The petition titled “Petition on the Management of Bwabwata Communal Land by the Ministry of Environment, Forestry and Tourism” is calling upon the National Assembly to revisit the Cabinet decision of 1999; that prohibits cattle in the Bwabwata National Park or any other Game Park in the North-East.
The petition also alleges that the proclamation of Bwabwata National Park of 2007 is illegal and therefore must be revisited and that the Hambukushu Traditional Authority be allocated a piece of land in the national park teeming with wildlife. The latter is among many other demands.
Hon. Kletus Karondo, Chairperson of the Committee led the delegation to Bwabwata national park in Kavango East region.
Hon karondo informed the affected communities that the Standing Committee has the duty to receive and consider petitions lodged by the general public, traditional authorities, civil society organizations, organized interest groups and stakeholders and make recommendations to the National Assembly.

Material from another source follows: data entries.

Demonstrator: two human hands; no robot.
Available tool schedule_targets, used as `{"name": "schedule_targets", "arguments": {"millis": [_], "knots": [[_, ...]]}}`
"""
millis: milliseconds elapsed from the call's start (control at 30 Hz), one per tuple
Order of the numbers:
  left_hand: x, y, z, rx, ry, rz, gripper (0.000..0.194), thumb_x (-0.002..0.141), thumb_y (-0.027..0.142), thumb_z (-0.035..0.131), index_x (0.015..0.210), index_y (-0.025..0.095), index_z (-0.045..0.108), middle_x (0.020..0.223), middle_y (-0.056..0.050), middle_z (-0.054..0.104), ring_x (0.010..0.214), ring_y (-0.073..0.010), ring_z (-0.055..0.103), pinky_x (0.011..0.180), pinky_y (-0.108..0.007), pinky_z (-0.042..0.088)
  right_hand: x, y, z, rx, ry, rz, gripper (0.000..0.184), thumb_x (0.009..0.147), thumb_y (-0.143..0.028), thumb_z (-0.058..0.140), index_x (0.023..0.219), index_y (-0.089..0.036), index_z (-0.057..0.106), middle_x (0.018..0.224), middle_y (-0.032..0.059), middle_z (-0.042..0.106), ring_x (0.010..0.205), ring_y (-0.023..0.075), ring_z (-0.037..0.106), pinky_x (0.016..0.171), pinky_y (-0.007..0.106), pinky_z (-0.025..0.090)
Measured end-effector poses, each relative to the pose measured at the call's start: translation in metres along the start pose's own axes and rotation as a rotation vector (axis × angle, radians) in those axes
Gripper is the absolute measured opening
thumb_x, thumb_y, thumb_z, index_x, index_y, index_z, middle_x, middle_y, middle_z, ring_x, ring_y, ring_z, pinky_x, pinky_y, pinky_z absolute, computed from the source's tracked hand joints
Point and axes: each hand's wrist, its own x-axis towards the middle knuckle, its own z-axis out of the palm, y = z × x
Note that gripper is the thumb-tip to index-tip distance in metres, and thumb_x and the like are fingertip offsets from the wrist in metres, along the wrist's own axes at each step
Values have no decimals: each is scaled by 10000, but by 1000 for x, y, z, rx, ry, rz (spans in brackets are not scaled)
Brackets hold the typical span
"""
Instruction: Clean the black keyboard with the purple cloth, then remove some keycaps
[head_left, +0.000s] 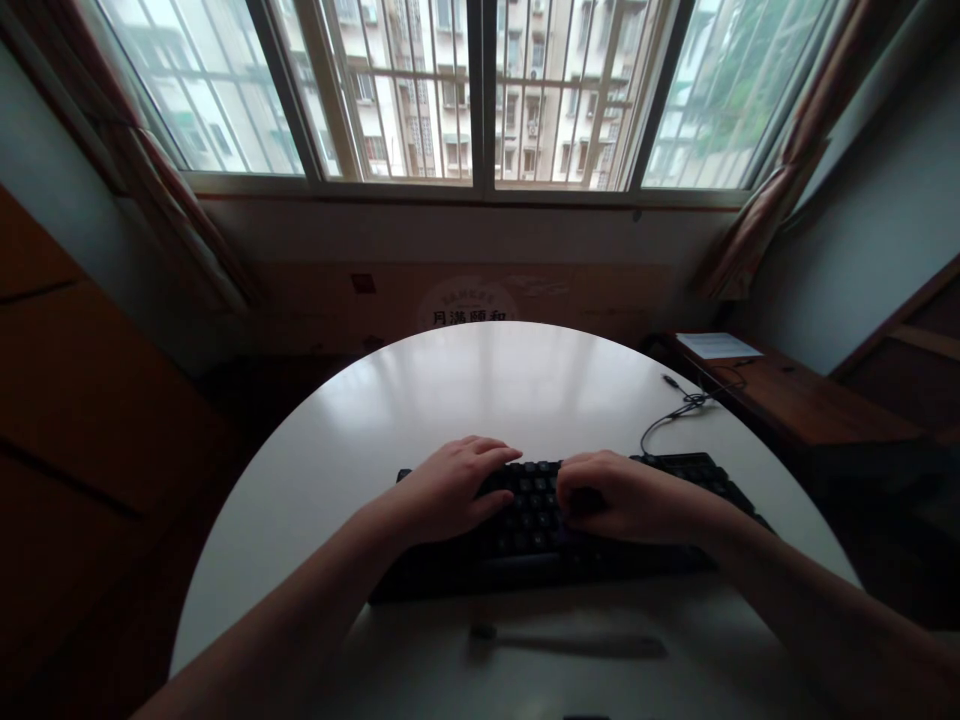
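A black keyboard (517, 565) lies flat on the white round table (480, 390). My left hand (457, 485) rests over its left part, fingers stretched and slightly apart, with nothing seen in it. Over the right-middle keys, my right hand (622, 495) is closed, thumb and forefinger curled together. Whatever it holds, if anything, is hidden in shadow between the fingers. Nearer to me than the keyboard lies a slim, blurred tool with a dark tip and a long handle (570, 642), touched by neither hand.
The keyboard's black cable (686, 403) loops toward the table's right edge, its plug on the tabletop. A wooden side desk (810, 400) on the right bears a white sheet (716, 346). A dark object (586, 717) shows at the bottom edge. Barred windows are ahead.
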Motion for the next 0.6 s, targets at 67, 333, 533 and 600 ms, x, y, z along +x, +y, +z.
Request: {"name": "schedule_targets", "arguments": {"millis": [67, 333, 533, 600], "knots": [[1, -1, 1, 3, 10, -22, 436, 903, 337, 571, 1329, 251, 532, 1330, -73, 589, 1219, -259, 530, 1036, -417, 412, 1, 0, 4, -42, 54, 38, 153, 720, -71, 664, 799, -186, 600, 777, -29, 611, 725, 115, 530, 665, 234, 397], [2, -4, 5, 4, -28, -68, 421, 923, 384, 535, 1318, 239, 544, 1327, -81, 591, 1203, -265, 543, 1019, -410, 427, 0, -4, 4, -69, 95, 92, 179, 722, -122, 711, 840, -192, 595, 820, -12, 622, 761, 133, 536, 691, 243, 395], [3, -5, 4, 7, -41, -54, 417, 932, 399, 515, 1314, 235, 544, 1322, -82, 595, 1203, -267, 540, 1020, -414, 420, -1, -3, 3, -95, 88, 72, 102, 775, -134, 684, 786, -183, 596, 779, -8, 617, 724, 126, 534, 668, 239, 389], [3, -6, 5, 8, -42, -51, 417, 932, 400, 513, 1314, 236, 543, 1317, -83, 598, 1201, -268, 541, 1017, -414, 421, 0, 0, 3, -105, 94, 76, 86, 790, -151, 681, 781, -181, 601, 789, -2, 623, 725, 127, 541, 674, 242, 395]]}}
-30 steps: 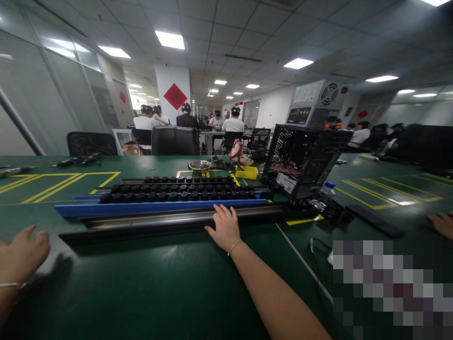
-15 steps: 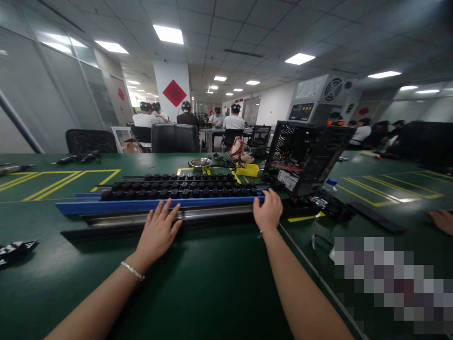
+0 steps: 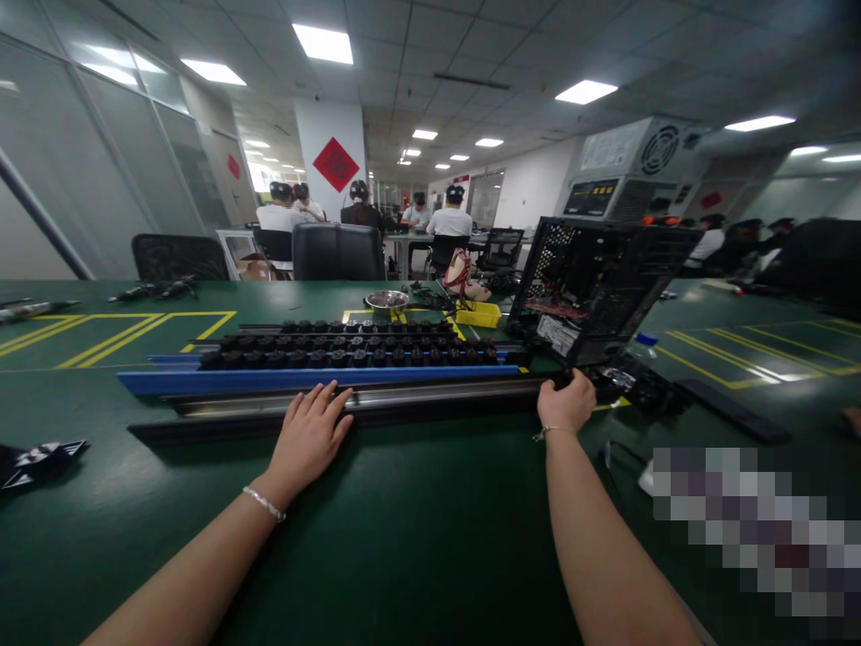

“As provided for in the legal framework, it is the National Assembly that has the final decision to either agree or reject the Committee’s recommendations which are usually contained in a report,” said Hon karondo.
“It is the mandate of our Standing Committee to exercise parliamentary oversight on activities and programmes of Offices, Ministries and Agencies, responsible for constitutional and legal affairs and within the category of affairs such as access to justice, electoral processes, protection of human rights, combating of corruption, the judicious use of traditional authority, welfare and development of marginalized communities,” said Karondo.
The Hambukushu traditional authority leaders informed the committee that the Proclamation of Bwabwata National Park was done without proper consultations with the affected community.
Senior Traditional Councilors and headmen of the Hambukushu traditional authority further demanded that they (Hambukushu people) be given farming units in Bwabwata National Park. They called for wide ranging consultations with all affected parties in order to find an amicable solution to the protracted land dispute that has resulted in serious conflict between the Hambukushu community and the current occupants of Bwabwata namely the Kyaramacan Association.
The Kyaramacan Association strives to maximise the livelihood of the historically marginalised people living in the Park of which the majority are Khwe San. Others include the !Xun San and some Hambukushu.
The Executive members of the Kyaramacan Association in a separate meeting with the committee said that the Hambukushu Traditional Authority should respect the government policy which prohibits cattle from roaming the National Park. They also informed the committee that they are willing to engage in consultations for as long as the process is done procedurally and not through petitions. Both the Hambukushu Traditional Authority and Kyaramacan Association are claiming ownership of the land.
After hearing from the affected communities, the Committee is expected to engage the Ministry of Environment and Tourism at a later stage on the matter, and prepare a report that will eventually be tabled in the National Assembly for discussion and consideration.
Prior to the meeting with the affected communities, the committee paid a Courtesy call on Fumu of the Hambukushu Traditional Authority, Chief Erwin Munika Mbambo, Office of the Governor of Kavango East as well as the Councillor of Mukwe constituency Hon Damain Maghambayi where the Park is situated and discussed matters related to the committee’s visit in the area.